As we know, when the 1990 study was published, the Jewish community was shocked and galvanized into action - yet more than a decade later the figures are still so grim. We understand that the results would have been even worse had these actions not been taken, but we as a community have a long way to go to stem the tide of indifference and lack of pride in one's Jewish heritage that have produced this demographic debacle.

We therefore propose a four-part plan to attack the community's demographic ills. Our plan is as follows:

* Jewish Education: This is the number one priority. Education should be emphasized in all of its forms, both formal education in Jewish schools, and informal programs, such as camping and Israel trips. The OU's highly successful National Conference of Synagogue Youth (NCSY) for years has emphasized these informal approaches, directed both at Orthodox teenagers and non-observant or unaffiliated young men and women. These programs work. In contrast to American Jewish society as a whole, the intermarriage rate of involved NCSY members is close to zero.

The emphasis on Jewish education must include not only its quality and expansion, but its funding as well, as tuition costs continue to climb, making formal Jewish education unattainable for many families and causing severe economic consequences for others.

* Strengthening of Synagogues: Synagogues have to determine how best to relate to their communities, how to build their congregations, how to improve programming for all levels of observance, and how to be friendly and welcoming places. The OU's Department of Community and Synagogue services will redouble its efforts with our synagogues on these approaches, providing advice and programming; working with them on building leadership; creating more opportunities for positive growth both individually and communally; and ultimately bringing them closer to our Torah and to Jews worldwide.

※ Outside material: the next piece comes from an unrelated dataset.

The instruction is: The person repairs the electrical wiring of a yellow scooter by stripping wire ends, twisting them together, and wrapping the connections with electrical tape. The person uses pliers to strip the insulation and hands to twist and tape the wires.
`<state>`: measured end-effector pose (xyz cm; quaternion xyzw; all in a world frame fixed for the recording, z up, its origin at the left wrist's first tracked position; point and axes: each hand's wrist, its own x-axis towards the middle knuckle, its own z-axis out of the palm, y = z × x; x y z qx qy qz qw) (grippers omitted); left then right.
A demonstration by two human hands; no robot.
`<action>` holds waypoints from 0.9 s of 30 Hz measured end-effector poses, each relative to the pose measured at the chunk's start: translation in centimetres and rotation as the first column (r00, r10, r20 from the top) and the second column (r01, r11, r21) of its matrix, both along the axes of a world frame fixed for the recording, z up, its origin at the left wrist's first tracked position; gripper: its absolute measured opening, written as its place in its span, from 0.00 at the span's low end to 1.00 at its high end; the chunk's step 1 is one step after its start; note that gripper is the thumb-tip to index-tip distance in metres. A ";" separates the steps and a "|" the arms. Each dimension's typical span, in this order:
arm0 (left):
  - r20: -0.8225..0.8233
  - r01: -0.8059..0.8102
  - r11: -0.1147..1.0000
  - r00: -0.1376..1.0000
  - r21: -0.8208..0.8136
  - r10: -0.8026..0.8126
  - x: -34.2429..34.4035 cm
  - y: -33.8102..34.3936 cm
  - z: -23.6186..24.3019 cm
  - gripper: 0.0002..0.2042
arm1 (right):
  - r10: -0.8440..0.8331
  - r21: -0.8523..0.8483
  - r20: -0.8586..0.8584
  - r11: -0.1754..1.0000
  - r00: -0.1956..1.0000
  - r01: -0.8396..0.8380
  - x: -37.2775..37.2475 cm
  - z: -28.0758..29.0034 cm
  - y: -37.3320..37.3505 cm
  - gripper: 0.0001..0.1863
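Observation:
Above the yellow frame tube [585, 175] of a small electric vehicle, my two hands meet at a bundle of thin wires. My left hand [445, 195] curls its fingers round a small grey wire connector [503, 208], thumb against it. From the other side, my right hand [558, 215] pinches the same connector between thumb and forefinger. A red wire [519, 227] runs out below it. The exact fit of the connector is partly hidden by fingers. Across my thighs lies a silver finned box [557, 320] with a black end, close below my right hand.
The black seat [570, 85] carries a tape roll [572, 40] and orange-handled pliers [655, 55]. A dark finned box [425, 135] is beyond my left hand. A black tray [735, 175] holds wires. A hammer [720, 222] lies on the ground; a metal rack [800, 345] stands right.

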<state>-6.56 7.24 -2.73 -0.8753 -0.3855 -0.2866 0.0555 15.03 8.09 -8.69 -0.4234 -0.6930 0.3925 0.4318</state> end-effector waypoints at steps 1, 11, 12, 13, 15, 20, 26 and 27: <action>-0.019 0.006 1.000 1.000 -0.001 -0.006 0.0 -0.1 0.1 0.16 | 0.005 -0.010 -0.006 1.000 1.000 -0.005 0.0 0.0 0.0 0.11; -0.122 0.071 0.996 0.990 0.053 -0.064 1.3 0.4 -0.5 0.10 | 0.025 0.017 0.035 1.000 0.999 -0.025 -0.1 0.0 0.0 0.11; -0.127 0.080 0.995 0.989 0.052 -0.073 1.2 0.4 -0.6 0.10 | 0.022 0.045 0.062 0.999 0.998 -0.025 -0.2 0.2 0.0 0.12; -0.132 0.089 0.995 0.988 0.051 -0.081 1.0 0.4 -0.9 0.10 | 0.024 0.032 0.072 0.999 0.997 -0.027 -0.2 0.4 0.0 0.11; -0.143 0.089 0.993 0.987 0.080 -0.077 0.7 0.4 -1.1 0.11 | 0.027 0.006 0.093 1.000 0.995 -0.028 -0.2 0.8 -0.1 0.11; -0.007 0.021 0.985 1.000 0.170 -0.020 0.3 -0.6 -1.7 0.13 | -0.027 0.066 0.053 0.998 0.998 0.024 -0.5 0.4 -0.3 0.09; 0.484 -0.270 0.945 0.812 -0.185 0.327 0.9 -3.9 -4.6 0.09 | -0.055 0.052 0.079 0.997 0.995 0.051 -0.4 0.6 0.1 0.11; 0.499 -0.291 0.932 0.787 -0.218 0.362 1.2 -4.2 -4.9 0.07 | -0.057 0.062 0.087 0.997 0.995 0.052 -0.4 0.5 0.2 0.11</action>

* Strengthening and Encouraging the Jewish Family: Assimilation and intermarriage do not happen overnight. The Jewish family is the first defense against these threats to the community. The Jewish community must emphasize programs to help singles marry other Jews, to help families flourish, to help them cope with their challenges, to give them resources to turn to. To give two examples: For the past several years, the OU has presented highly successful programs nationally in positive parenting; this summer, a successful pilot program was held for strengthening healthy marriages.

* Outreach Programs Must Reach Out Further: We must intensify contacts with indifferent Jews, adults as well as young people, and develop programs for them. NCSY is an example of how to interact with youth. Even as we serve Orthodox youth through NCSY, we will increase our emphasis on outreach to Jewish young men and women who know little or nothing of their heritage. The purpose of NCSY outreach efforts is to make these young people aware of the beauties of Jewish life and observance, of the richness of their traditions, of the importance of Israel in the life of the Jewish people, of the delight of the Sabbath and the holidays, and of the way they can live as committed Jews and still be modern young adults. NCSY makes it clear that you can be young, cool, aware and a devoted Jew.

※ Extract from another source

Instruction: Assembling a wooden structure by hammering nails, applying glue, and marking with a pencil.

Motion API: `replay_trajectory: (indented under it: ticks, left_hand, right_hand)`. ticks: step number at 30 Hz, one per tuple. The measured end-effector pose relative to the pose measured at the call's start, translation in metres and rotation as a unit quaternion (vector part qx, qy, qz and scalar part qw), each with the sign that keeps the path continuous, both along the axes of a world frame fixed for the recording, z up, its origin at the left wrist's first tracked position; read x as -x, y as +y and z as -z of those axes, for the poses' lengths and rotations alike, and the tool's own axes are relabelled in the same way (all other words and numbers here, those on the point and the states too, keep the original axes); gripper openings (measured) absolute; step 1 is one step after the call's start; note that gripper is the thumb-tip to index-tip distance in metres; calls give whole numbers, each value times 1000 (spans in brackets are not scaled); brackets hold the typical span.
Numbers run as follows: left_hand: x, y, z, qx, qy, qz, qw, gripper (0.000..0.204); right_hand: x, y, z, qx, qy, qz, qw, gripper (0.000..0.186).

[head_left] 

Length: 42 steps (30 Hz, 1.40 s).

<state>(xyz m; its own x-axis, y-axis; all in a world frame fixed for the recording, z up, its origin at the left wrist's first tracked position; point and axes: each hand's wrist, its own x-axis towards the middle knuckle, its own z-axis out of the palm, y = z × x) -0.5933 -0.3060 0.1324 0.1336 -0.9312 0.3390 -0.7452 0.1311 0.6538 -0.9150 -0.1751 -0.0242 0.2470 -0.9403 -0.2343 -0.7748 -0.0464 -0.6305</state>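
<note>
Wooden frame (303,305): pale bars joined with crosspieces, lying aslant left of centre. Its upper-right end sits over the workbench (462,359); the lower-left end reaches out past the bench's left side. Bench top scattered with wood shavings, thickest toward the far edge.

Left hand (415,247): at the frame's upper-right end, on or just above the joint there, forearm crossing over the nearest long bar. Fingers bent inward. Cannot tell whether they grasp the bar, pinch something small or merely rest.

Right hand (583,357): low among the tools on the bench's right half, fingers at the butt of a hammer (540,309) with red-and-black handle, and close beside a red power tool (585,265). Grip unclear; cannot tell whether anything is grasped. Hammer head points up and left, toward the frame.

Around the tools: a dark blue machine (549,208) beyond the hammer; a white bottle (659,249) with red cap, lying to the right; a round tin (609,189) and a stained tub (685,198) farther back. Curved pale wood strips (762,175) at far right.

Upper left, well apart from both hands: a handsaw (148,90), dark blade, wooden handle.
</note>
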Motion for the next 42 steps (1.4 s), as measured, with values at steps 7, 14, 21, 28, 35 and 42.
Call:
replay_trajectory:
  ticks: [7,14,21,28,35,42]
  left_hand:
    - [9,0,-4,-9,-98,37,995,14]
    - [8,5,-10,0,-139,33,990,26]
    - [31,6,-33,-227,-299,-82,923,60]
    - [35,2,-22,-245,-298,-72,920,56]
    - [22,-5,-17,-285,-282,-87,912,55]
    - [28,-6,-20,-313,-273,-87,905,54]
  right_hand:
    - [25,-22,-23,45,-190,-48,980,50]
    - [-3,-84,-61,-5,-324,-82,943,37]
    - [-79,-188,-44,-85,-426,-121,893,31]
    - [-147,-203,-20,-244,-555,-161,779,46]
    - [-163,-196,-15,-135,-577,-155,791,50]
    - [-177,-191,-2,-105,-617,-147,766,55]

This is not a problem any one of us on our own can solve. The community as a whole must devote its resources toward assuring improved results in the next survey.

Let us all respond, therefore, to this tekiah gedolah of the National Jewish Population Survey with a concerted effort to step up our work to preserve the Jewish people as an integral part of American society ? to see us grow, to see us flourish and to produce a community imbued with the beauties of our Jewish heritage and with the goal to live our lives as devoted Jews.